Locally, after 1877 he teamed up with Placi Condrau to campaign for the preservation of Disentis Abbey, which had been threatened with closure, as was the fate of many religious houses in Switzerland at this time. A cantonal referendum to preserve the foundation having been won, he then back a campaign to fund and implement its restoration. He was a major force in the so-called black avalanche ("Lavina nera"), which was a political backlash against centralising tendencies within and beyond Grisons.

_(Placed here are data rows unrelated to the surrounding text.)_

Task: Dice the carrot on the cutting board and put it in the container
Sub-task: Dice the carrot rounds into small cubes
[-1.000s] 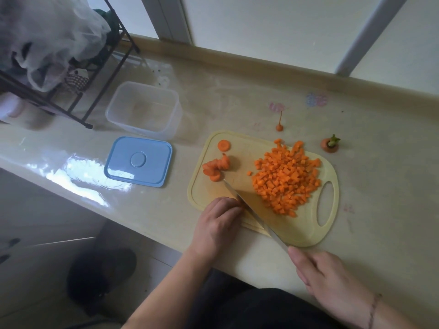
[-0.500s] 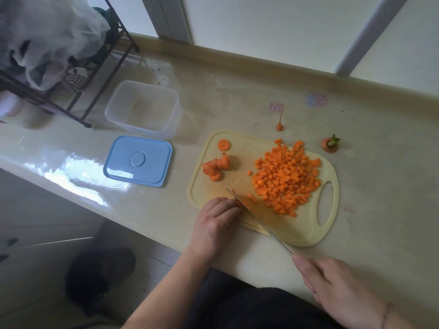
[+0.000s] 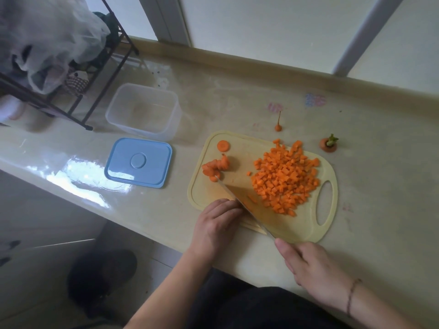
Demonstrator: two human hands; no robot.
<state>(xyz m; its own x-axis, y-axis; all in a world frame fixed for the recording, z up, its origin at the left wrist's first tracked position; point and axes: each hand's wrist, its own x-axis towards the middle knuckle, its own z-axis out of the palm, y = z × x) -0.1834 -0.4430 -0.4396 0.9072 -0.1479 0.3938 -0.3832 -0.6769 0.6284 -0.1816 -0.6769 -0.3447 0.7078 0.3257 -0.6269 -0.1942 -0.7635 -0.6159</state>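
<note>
Countertop [image 3: 237, 96] fills most of the frame; wire rack [image 3: 78, 91] with bagged stuff upper left.

Yellow cutting board [image 3: 329, 233] lower centre-right, 1 off. Clear container [image 3: 142, 110] left of centre, 1 off, nothing in it, lid off. Blue lid [image 3: 139, 162] just below it, flat on the counter, 1 off.

Left hand [image 3: 215, 226] at the board's lower left corner, fingers curled; whatever it pins against the blade is hidden, so cannot tell if it holds anything. Right hand [image 3: 313, 269] lower right, clamped round the knife [image 3: 244, 200] handle; blade runs diagonally up-left, tip touching the slices.

Carrot, all on the board:
- diced pile [image 3: 285, 179] on the right half, too many to count
- stacked slices [image 3: 215, 167] at the left side, roughly 5, count unsure
- 1 loose slice [image 3: 223, 146] at the upper left corner

Off-board scraps: 1 root tip [image 3: 278, 125], 1 green-topped stub [image 3: 329, 144], both just above the board.

Handling, my read: dice are light, stiff and loose, so they'll scatter. Scoop with the blade flat, or lift the board by its handle slot and tip. Slices roll, so pin them flat with curled fingertips.
</note>
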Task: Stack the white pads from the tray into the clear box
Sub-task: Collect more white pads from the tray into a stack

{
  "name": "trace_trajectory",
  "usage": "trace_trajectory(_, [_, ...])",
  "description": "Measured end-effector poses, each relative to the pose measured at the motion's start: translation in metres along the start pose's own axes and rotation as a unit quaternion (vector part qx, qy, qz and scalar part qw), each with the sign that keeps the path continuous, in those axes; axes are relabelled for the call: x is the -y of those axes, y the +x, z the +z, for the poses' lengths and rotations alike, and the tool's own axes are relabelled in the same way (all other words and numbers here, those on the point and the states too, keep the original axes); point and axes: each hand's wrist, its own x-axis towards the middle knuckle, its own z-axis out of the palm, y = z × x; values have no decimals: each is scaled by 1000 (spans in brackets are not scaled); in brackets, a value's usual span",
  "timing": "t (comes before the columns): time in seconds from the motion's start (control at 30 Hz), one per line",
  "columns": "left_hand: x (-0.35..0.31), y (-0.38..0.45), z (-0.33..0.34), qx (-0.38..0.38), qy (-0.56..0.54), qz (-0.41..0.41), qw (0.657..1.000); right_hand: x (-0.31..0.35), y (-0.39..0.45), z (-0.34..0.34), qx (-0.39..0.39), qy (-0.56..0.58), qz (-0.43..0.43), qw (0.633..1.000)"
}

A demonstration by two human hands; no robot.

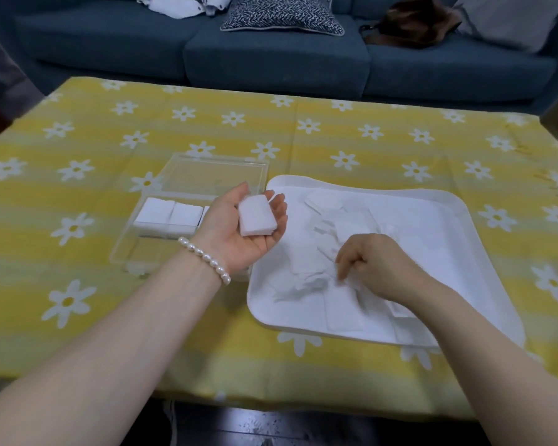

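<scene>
My left hand (pixel 239 230) lies palm up between the clear box (pixel 187 175) and the white tray (pixel 484 226), with a small stack of white pads (pixel 257 216) resting on its straight fingers. Two stacks of pads (pixel 166 218) stand side by side inside the box, behind my left wrist. Over the tray, my right hand (pixel 374 265) is palm down, its thumb and fingers pinching a pad (pixel 345 278) from the loose pile. Several more pads (pixel 332 217) lie scattered flat across the tray, hard to tell apart from the white surface.
The box and tray sit on a table with a yellow daisy-print cloth (pixel 335 136). A blue sofa (pixel 271 56) with a patterned cushion (pixel 282 14) runs along the far edge. The dark floor shows below the table's near edge.
</scene>
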Motion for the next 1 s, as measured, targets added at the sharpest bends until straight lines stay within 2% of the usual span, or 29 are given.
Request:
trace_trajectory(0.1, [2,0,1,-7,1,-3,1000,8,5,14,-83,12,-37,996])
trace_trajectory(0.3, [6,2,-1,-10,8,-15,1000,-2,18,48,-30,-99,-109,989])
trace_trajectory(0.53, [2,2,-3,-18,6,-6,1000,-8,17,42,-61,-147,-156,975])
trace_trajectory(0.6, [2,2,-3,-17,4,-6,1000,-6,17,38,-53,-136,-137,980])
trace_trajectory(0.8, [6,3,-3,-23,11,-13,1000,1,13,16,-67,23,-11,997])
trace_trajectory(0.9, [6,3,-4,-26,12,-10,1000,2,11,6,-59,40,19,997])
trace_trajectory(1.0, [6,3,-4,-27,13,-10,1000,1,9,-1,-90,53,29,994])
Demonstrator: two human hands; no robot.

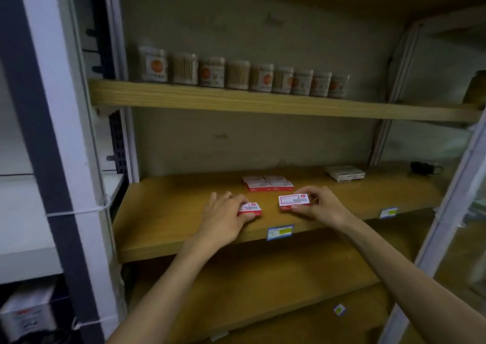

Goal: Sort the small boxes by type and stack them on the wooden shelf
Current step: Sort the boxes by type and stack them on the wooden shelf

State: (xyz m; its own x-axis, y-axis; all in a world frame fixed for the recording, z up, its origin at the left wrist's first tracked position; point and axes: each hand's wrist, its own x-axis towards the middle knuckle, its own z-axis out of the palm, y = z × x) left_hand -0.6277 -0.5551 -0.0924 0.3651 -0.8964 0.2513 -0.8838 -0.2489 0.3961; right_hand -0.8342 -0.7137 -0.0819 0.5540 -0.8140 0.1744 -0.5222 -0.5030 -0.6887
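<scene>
Head view: left hand (226, 212) curled over a small red-and-white box (251, 209) lying on the wooden shelf (168, 212), fingers (236, 202) wrapped along its far edge, thumb against its near edge; right hand (319, 207) pinching a second red-and-white box (294, 201) between thumb and fingers, label up, just above or on the shelf, cannot tell which; behind both, stacked red boxes (267, 182) in a low block; farther right, near the back, white boxes (344, 172); upper shelf (263, 101) lined with a row of jars (236, 74); blue price tag (279, 232) on the shelf's front edge
</scene>
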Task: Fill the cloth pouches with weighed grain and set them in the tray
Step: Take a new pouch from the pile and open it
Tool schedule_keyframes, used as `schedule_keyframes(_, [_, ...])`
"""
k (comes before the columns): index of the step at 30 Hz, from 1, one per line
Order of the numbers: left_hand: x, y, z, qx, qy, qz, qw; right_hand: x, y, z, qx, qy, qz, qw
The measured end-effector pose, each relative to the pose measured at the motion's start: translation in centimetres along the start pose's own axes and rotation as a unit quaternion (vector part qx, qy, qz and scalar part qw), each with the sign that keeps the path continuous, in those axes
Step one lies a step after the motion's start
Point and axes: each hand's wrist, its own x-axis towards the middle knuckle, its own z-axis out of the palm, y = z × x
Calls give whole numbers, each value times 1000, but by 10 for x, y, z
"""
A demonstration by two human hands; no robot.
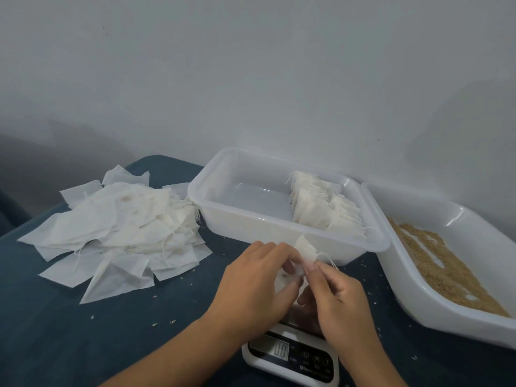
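2 hands (293, 286) together above scale (290, 358), fingers pinching pouch (305, 251)

White pouch (305, 251) pinched above scale; filled pouches (321, 208) upright in tray (212, 188) right end; grain (435, 263) in right bin.

Two bare forearms coming in from the bottom edge, no sleeve, watch or ring on show, left hand (257, 277) and right hand (339, 300) both ungloved, fingers (279, 250) slim, nails short and plain.
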Motion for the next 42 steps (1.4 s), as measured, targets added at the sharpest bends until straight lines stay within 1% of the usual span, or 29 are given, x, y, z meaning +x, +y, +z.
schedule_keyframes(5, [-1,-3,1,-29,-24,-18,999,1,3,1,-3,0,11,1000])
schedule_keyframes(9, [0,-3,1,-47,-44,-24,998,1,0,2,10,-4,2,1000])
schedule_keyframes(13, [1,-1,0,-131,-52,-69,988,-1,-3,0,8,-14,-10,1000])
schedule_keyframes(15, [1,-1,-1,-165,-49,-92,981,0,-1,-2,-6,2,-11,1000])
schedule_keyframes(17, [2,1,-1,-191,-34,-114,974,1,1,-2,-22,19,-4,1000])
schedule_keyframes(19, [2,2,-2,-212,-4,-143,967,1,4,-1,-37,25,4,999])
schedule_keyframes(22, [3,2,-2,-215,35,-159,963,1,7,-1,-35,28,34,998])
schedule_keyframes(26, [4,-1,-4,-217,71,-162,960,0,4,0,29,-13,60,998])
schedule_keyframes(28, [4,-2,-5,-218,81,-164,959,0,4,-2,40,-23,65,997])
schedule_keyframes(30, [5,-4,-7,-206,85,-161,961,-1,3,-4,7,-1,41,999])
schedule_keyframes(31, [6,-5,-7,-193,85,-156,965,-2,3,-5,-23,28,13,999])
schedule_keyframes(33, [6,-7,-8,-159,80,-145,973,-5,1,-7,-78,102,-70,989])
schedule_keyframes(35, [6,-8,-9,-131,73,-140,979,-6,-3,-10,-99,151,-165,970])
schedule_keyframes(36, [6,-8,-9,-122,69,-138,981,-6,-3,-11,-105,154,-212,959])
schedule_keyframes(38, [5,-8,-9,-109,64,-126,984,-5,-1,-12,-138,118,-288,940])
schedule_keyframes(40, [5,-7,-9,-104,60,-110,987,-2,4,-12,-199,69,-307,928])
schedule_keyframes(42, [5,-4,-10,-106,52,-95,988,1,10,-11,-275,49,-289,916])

Decurtins was a leading force in the Romansh revival. He was a co-founder of the "Romania" language association and producer of the "Rätoromanischen Chrestomathie", a 13 volume collection of Romansh literature and folk tales. He was also the driving force in the long running Cantonal Teaching Material Struggle which came to a head in 1900. He had arranged for the young priest, Maurus Carnot, to produce a volume of "Christian soul food" ("christliche Gesinnungsstoff") for the local schools school. It included a German translation of the story of Sigisbert of Disentis, an eighth century hermit credited with having founded what became Disentis Abbey. The book was introduced to the school replacing a German version of "Robinson Crusoe" which Decurtins dismissed as "lightweight" ("zu seicht"). Then, in 1899 a version of the Sigisbert story, "Sigisbert en Rezia", was produced in Romansh. However, Sigisbert came up against the modernising agenda of the education administrators in the cantonal capital, Chur, who had implemented a major school reform in 1890, following the precepts of the influential education reformers Johann Friedrich Herbart and Tuiskon Ziller. It turned out that the prescriptive cantonal reforms included Robinson Crusoe, internationally admired at the time for his civilising credentials. Decurtins led support for the Sigisbert text in a sustained campaign that culminated in a mass meeting in the public assembly place in the main square at Ilanz (in the local language, "plaz cumin"). 2,700 people gathered, including 27 school governors, demanding use of the Sigisbert text and, at the same time, a pay increase for the teachers. The cantonal government backed down. Sigisbert was restored to the curriculum and the teachers received a pay increase.

In 1889 Decurtins worked with his friend Georges Python over the establishment of a University at Fribourg along the Franco-German language frontier to the west of Bern, described by one source as the university's "spiritual father", and according to another, personally interviewing and recruiting a number of the university's first professors. Although he remained a member of the national parliament until 1904, the tide of election results nationally during the 1890s was moving increasingly against his catholic conservative group, and he himself embarked on a parallel career teaching at the university where he was a professor until 1914. As a university professor he taught art history and was noted for his dislike of "modernism".